● What to produce: What you return must match the data below exactly, minus any pictures.

● Data extract:
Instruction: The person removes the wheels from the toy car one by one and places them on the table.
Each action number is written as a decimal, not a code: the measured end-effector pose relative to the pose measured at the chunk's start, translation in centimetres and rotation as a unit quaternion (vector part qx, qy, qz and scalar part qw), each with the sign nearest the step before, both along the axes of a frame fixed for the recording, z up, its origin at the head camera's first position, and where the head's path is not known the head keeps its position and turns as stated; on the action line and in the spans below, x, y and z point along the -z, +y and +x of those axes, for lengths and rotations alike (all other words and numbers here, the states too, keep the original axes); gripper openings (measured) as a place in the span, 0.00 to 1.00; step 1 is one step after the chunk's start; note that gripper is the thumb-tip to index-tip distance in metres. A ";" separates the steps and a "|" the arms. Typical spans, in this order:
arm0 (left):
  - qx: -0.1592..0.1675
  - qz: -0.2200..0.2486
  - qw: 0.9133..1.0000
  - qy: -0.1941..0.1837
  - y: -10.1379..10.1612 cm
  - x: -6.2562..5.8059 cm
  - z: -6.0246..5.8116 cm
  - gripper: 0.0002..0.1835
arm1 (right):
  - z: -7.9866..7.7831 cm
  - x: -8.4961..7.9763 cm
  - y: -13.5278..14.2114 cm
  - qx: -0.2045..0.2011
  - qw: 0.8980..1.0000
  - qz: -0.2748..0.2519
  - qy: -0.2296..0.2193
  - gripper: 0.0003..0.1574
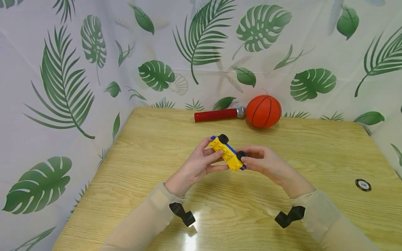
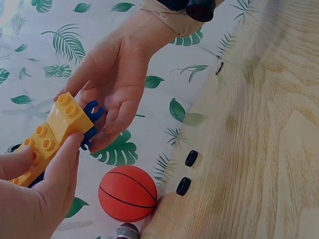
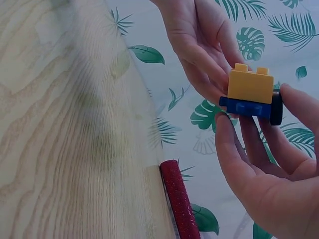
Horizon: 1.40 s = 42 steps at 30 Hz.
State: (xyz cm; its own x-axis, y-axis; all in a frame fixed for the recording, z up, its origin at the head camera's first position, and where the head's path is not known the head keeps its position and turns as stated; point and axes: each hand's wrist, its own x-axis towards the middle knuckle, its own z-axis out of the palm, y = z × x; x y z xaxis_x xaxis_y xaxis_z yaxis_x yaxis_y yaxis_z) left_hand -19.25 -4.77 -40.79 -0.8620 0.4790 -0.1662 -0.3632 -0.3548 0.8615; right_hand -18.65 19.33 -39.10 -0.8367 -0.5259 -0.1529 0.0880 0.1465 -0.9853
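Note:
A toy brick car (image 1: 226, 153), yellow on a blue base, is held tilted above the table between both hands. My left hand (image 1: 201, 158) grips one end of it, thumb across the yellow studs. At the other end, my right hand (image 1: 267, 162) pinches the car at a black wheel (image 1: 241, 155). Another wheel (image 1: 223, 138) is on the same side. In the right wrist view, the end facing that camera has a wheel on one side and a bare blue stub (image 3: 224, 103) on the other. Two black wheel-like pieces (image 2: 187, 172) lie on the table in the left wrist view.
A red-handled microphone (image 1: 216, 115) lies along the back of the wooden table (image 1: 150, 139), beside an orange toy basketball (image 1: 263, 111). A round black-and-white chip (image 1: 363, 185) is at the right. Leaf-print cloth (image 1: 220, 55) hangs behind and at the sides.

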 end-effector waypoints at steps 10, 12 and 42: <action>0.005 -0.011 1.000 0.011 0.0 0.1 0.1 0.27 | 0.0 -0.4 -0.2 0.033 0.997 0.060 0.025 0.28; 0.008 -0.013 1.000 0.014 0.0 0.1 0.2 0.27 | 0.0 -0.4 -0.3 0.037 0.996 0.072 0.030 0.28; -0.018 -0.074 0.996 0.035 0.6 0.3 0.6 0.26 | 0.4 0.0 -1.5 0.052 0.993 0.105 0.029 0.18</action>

● Reply to the task:
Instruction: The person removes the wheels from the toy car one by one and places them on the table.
Each action number is written as a decimal, not a code: the measured end-effector pose relative to the pose measured at the chunk's start, translation in centimetres and rotation as a unit quaternion (vector part qx, qy, qz and scalar part qw), each with the sign nearest the step before, both along the axes of a frame fixed for the recording, z up, its origin at the head camera's first position, and where the head's path is not known the head keeps its position and turns as stated; on the action line and in the spans below, x, y and z point along the -z, +y and +x of those axes, for lengths and rotations alike (all other words and numbers here, the states too, keep the original axes); gripper openings (measured) as a place in the span, 0.00 to 1.00; step 1 is one step after the chunk's start; note that gripper is the thumb-tip to index-tip distance in metres. A ";" separates the steps and a "|" the arms. Typical spans, in this order:
arm0 (left):
  - qx: -0.1592..0.1675
  - qz: -0.2200..0.2486
  - qw: 0.9133..1.0000
  - qy: -0.1941..0.1837
  - y: -10.1379..10.1612 cm
  - x: -6.2562..5.8059 cm
  - z: -6.0246..5.8116 cm
  - gripper: 0.0002..0.1835
arm1 (right):
  - z: -7.9866..7.7831 cm
  - x: -8.4961..7.9763 cm
  - y: -13.5278..14.2114 cm
  - qx: -0.2045..0.2011
  - qw: 0.8980..1.0000
  - qz: -0.2748..0.2519
  - qy: -0.2296..0.2193
  - gripper: 0.0003..0.1574
Horizon: 1.40 s = 42 steps at 30 Hz.
State: (xyz cm; its own x-axis, y-axis; all in a frame fixed for the recording, z up, its origin at the head camera's first position, and where the head's path is not known the head keeps its position and turns as stated; point and axes: each hand's wrist, its own x-axis towards the middle knuckle, its own z-axis out of the palm, y = z × x; x y z xaxis_x xaxis_y xaxis_z yaxis_x yaxis_y yaxis_z) left_hand -19.25 -4.77 -40.79 -0.8620 0.4790 -0.1662 -0.3632 -0.3548 0.8615; right_hand -18.65 19.33 -39.10 -0.8367 -0.5259 -0.1529 0.0880 0.1465 -0.9853
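Note:
A toy brick car (image 1: 226, 153), yellow on a blue base, is held tilted above the table between both hands. My left hand (image 1: 201, 158) grips one end of it, thumb across the yellow studs. At the other end, my right hand (image 1: 267, 162) pinches the car at a black wheel (image 1: 241, 155). Another wheel (image 1: 223, 138) is on the same side. In the right wrist view, the end facing that camera has a wheel on one side and a bare blue stub (image 3: 224, 103) on the other. Two black wheel-like pieces (image 2: 187, 172) lie on the table in the left wrist view.
A red-handled microphone (image 1: 216, 115) lies along the back of the wooden table (image 1: 150, 139), beside an orange toy basketball (image 1: 263, 111). A round black-and-white chip (image 1: 363, 185) is at the right. Leaf-print cloth (image 1: 220, 55) hangs behind and at the sides.
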
 end-effector waypoints at steps 10, 12 and 42: <action>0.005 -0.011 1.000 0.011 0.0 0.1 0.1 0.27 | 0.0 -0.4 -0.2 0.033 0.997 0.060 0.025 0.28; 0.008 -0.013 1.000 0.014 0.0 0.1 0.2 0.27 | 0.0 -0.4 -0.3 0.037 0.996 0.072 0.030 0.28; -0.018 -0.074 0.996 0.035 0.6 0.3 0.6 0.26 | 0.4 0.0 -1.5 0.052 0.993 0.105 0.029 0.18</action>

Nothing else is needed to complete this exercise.